What a mess. Why does solitary, deeply significant thought lead so inevitably to an amphora?

I lay still, while the darkened tent zoomed to and fro around me and my ears sang. Now that I had collapsed, the sleep I had been heavily craving refused to come. So I lay in my woozy cocoon of misery, listening to the events at my own fireside that I could not join.

Chapter XXXV

'Marcus Didius has things on his mind.'

It was the briefest excuse, as Helena sank back in her place gracefully. Neither Musa nor the bill-poster answered; they knew when to keep their heads down.

From my position the three figures looked dark against the flames. Musa was leaning forwards, rebuilding the fire. As sparks suddenly crackled up, I caught a glimpse of his young, earnest face and the scent of smoke, slightly resinous. I wondered how many nights my brother Festus had spent like this, watching the same brushwood smoke lose itself in the darkness of the desert sky.

I had things on my mind all right. Death, mostly. It was making me intolerant.

Loss of life has incalculable repercussions. Politicians and generals, like murderers, must ignore that. To lose one soldier in battle – or to drown an unlovable playwright and strangle an unwanted witness – inevitably affects others. Heliodorus and Ione both had homes somewhere. Slowly the messages would be winding back, taking their domestic devastation: the endless search for a rational explanation; the permanent damage to unknown numbers of other lives.

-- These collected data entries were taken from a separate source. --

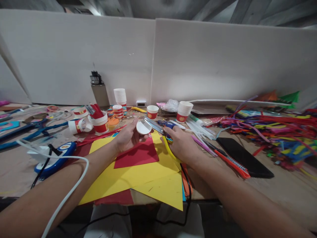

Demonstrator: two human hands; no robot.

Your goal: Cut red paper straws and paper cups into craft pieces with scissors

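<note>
In my left hand (127,135) a small round white paper piece (143,127) is held between thumb and fingers. Whether it is part of a paper cup I cannot tell. My right hand (182,142) is closed around scissors, whose silver blades (154,125) point left and touch or nearly touch the white piece. My fingers hide most of their handles. Just below the right hand curves a yellow handle (169,150), with a black cable (189,185) running down close by. Under both hands lie a red sheet (137,155) and larger yellow sheets (111,181).
Paper cups stand behind, one single (153,112) and one stack (185,110). A cup of red pencils (98,122) stands left, near a blue power strip (55,160). On the right lie a red utility knife (231,162), a black phone (244,157) and colourful pipe cleaners (272,132).
</note>
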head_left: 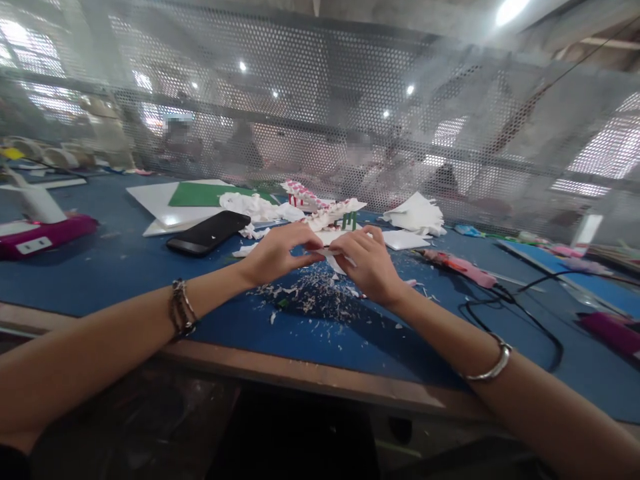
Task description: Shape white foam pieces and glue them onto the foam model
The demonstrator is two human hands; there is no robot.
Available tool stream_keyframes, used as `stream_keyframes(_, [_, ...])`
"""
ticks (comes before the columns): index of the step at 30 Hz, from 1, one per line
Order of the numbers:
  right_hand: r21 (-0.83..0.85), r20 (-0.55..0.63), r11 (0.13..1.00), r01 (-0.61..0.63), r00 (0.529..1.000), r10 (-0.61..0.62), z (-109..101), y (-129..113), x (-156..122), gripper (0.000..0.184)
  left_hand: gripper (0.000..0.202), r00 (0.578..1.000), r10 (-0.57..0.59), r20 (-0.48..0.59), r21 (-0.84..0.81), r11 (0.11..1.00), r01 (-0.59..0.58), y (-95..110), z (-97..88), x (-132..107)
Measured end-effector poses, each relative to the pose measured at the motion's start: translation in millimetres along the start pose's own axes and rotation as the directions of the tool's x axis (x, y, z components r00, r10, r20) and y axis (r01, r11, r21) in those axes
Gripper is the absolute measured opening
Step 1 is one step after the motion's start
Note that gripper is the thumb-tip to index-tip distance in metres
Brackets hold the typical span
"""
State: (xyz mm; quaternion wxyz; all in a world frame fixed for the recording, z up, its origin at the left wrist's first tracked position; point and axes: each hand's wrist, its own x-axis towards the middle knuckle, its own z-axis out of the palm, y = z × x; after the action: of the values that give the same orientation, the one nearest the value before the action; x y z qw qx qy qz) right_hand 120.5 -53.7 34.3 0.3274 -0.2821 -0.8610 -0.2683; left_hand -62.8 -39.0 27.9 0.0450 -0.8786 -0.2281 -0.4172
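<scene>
Above the middle of the blue table, my left hand and my right hand meet at the fingertips. Both are closed in a pinch on a small, thin white piece, which looks like paper or foam sheet. My fingers cover most of it. Just behind them stands a white strip with a bumpy edge and dark green comb-like prongs. A second strip with pink dots and red prongs lies farther back. White shavings are scattered on the table below my hands.
A black phone lies left of my hands, before white sheets and a green sheet. On the right are a pink corded tool, its black cable and a white stack. A perforated metal screen rises behind the table.
</scene>
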Motion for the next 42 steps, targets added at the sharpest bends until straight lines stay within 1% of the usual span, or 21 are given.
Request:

At the same time as I was pledging a violent vow to right these wrongs, Helena Justina said lightly to Congrio, 'If you give me the message from Chremes to Falco, I will pass it on tomorrow.'

'Will he be able to do the work?' Congrio must be the kind of messenger who liked returning to source with a pessimistic announcement of it can't be done'. He would have made a good cartwheel-mender in a backstreet lock-up workshop.

'The work will be completed,' replied Helena, a firm girl, Optimistic too. I would probably not be able to see a scroll tomorrow, let alone write on it.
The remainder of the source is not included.